Ref Rainer

Teacher spends fall weekends refereeing Division II college football

Jeff Rainer shows off the national championship trophy after reffing the game in Dallas, Texas

photo courtesy of ESPN

Jeff Rainer shows off the national championship trophy after reffing the game in Dallas, Texas

 Jeffrey Rainer teaches special education and AP History Monday through Friday and spends weekends during fall as a college football referee. 

Rainer was selected as one of eight out of 1,000 eligible referees to partake in the Division II national championship in Dallas, Texas.

The selection process included film then an extensive try out, Rainer explained. “It is a process that the head of the Division II officiating goes out to the conference commissioners and gets names then watch their games throughout the season. Then make their recommendations and decide who they want on the crew.”

Rainer said he “went into the game as a field judge, basically a deep wing, looking for pass interference and punts.” 

His preparation included memorizing every reffing position and all of its roles.
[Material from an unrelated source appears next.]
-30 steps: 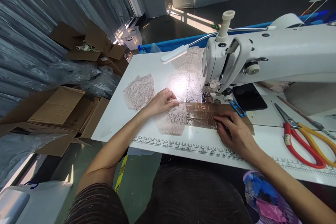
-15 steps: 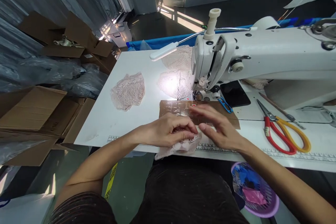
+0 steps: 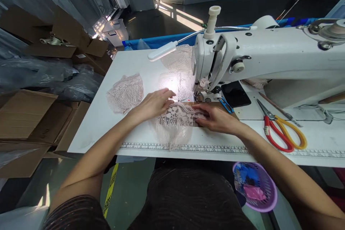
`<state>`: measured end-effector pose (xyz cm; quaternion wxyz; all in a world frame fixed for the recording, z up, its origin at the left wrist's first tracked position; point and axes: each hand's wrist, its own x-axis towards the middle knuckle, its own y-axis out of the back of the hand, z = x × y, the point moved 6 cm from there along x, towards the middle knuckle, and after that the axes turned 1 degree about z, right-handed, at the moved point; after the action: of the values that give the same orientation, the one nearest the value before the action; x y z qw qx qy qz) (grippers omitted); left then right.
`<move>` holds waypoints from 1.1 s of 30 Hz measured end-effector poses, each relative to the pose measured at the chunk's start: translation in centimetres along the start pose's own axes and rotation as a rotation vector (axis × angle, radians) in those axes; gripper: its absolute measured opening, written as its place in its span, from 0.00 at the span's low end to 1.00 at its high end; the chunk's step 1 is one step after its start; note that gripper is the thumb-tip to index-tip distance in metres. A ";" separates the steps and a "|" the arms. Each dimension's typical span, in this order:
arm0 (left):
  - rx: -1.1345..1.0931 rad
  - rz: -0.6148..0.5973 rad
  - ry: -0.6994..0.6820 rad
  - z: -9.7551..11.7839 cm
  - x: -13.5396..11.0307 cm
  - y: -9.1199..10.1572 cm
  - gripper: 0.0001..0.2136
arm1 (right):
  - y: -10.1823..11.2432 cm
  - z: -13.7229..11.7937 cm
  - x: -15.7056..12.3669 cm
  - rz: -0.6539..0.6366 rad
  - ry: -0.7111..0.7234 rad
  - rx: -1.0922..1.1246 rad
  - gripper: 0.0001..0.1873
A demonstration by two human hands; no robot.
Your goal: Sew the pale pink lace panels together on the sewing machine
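Directly in front of the sewing machine [image 3: 269, 54] needle: lace piece [image 3: 175, 122], pale pink, spread flat on the white table [image 3: 107, 122], scalloped edge toward the machine, fringe side away from it.
Left hand [image 3: 155, 102]: palm down, fingers stretched flat, resting on the lace piece's end left of the machine head. Not gripping.
Right hand [image 3: 215, 118]: on the lace piece's other end, just in front of the machine's needle plate. Fingers are curled onto the fabric. Pinch or plain press, cannot tell from this angle.
Brown strip [image 3: 234, 114]: lies in front of the machine bed, mostly covered by the lace piece and the right hand, only a sliver shows.
Lamp [image 3: 163, 51]: gooseneck off the machine, lit, head out to the left of the machine head.
Lit lace [image 3: 178, 81]: second pile under the lamp, just left of the machine's needle, close to the left hand's fingertips.
Loose lace [image 3: 125, 93]: third piece, further left of the machine, apart from both hands.
Snips [image 3: 226, 105]: blue handles, at the machine's base, near the right hand.
Phone [image 3: 235, 93]: black slab under the machine arm.
Scissors [image 3: 283, 133]: red and yellow handles, in front of the machine arm, well apart from the right hand.
Ruler [image 3: 229, 149]: printed scale along the table edge farthest from the machine; the lace fringe reaches it.
Basket [image 3: 254, 190]: purple, below that table edge, coloured scraps inside.
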<state>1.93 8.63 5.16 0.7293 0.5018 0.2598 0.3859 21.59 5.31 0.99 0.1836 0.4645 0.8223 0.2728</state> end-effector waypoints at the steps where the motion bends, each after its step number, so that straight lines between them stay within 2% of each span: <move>1: 0.055 0.019 -0.005 -0.6 1.1 -0.2 0.13 | 0.3 -0.1 0.2 0.037 0.017 -0.051 0.23; 5: 0.070 0.125 -0.074 -2.6 5.6 -1.5 0.12 | 0.8 -0.1 0.3 0.140 0.040 -0.115 0.20; 9: 0.001 0.119 -0.253 -3.3 9.6 -3.5 0.12 | 0.8 0.8 0.1 0.209 -0.010 -0.171 0.17; 12: -0.022 0.126 -0.323 -3.2 11.3 -3.9 0.13 | 0.9 1.2 -0.1 0.259 -0.029 -0.245 0.15; 14: 0.005 0.166 -0.327 -2.9 11.5 -3.6 0.13 | 1.0 1.3 -0.3 0.302 -0.037 -0.325 0.15; 17: 0.031 0.225 -0.316 -1.9 10.2 -3.2 0.12 | 0.9 1.2 -0.5 0.305 -0.039 -0.388 0.15; 19: -0.031 0.205 -0.362 -0.9 8.5 -3.4 0.13 | 0.7 1.0 -0.7 0.290 -0.036 -0.401 0.16; 23: -0.255 -0.048 -0.626 1.6 3.5 -4.6 0.14 | 0.3 0.8 -0.8 0.273 -0.017 -0.433 0.17; 25: -0.226 -0.042 -0.695 2.1 1.0 -4.4 0.12 | 0.2 0.7 -0.7 0.276 -0.012 -0.476 0.18; 29: 0.043 0.007 -0.660 2.3 -1.9 -4.4 0.23 | 1.0 1.4 -0.7 0.373 -0.128 -0.627 0.18; 31: 0.100 0.011 -0.640 2.2 -2.2 -4.4 0.24 | 1.6 1.7 -0.7 0.448 -0.180 -0.651 0.18; 33: 0.069 0.026 -0.609 2.0 -1.5 -4.2 0.20 | 1.9 1.8 -0.8 0.513 -0.186 -0.633 0.17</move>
<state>3.86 5.46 1.90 0.7510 0.6223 0.0357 0.2178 24.28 5.97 0.79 0.3171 0.5975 0.5354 0.5057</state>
This proved to be a challenge with all of the other things going on in his life he said. At the time, Rainer was teaching two APUSH classes, and multiple other general history classes. He was also the athletic director for his kids’ school. 

When first hearing of this news of Rainer’s opportunity, Principal Brett McCann said he, “thought it was awesome…Knowing how excited he was that he would be doing the national championship is more than a hobby, so seeing him being recognized at the peak of his profession was awesome.”
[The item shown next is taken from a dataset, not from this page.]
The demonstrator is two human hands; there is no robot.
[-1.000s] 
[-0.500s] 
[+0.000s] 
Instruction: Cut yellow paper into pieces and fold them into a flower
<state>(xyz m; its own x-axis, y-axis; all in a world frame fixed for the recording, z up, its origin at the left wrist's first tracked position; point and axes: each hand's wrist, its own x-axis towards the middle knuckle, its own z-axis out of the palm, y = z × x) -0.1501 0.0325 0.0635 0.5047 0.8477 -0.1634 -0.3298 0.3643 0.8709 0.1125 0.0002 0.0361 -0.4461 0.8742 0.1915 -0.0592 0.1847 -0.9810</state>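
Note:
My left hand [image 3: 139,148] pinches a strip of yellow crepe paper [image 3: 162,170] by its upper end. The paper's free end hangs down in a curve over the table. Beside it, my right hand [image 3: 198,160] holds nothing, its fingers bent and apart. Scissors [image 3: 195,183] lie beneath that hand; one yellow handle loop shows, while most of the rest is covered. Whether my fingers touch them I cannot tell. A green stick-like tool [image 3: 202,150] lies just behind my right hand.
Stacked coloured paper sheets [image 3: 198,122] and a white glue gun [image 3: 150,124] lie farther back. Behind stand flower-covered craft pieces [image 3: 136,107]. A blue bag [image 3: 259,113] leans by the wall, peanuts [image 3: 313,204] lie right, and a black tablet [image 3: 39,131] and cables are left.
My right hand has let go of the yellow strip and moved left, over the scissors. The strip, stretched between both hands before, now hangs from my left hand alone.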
While in Dallas, Rainer received many text messages and calls of support and congratulations from friends and family. 

“It was like an out-of-body experience after the game that took a couple of days to leave the high, and it was about Wednesday that I answered all of the phone calls and text messages that people sent,” he said.

Rainer’s refereeing career began in college when he decided to stop playing football, but wanted to keep involved with the sport. By the age of 20, he was a certified referee.

A football ref can be a controversial role that leads to heckling by angry players and fans. 

Rainer said he deals with this by being a “mentally tough person” and “never letting crap get to me.” 

This tough mentality allowed for Rainer to continue his job long-distance to ensure his students, especially his AP US History classes, did not fall behind. 

Jeff Rainer stands with the rest of the refereeing crew after the national championship game (photo courtesy of ESPN)

Reffing this game meant Rainer was gone from school for about two weeks. Yet he was able to  maintain contact and correspondence with his students. 

Liv Hall, a sophomore American History student of Rainer’s, recalled that in his absence, “He was very active on google classroom so we were able to get any questions we had answered.” 

Rainer said he made sure he would be able to be reached by every student in case they needed his help with anything. 

“I used google classroom and launchpad for the AP students…If they had questions I would live stream when I could.”

Sophomore Jack Pincoe, an APUSH student, said, “While Mr. Rainer was gone he prepared us well, giving us videos of him talking about the lessons, which were very helpful.” 

These videos allowed for Rainer’s students to stay on track without him being in the classroom. 

McCann noted how Rainer’s experience can serve as a positive life lesson for his students. “It’s definitely a positive for the students that, no matter where you are in life, you can still have that goal, but the fact that he’s still in it and learning and getting better, the students see it.”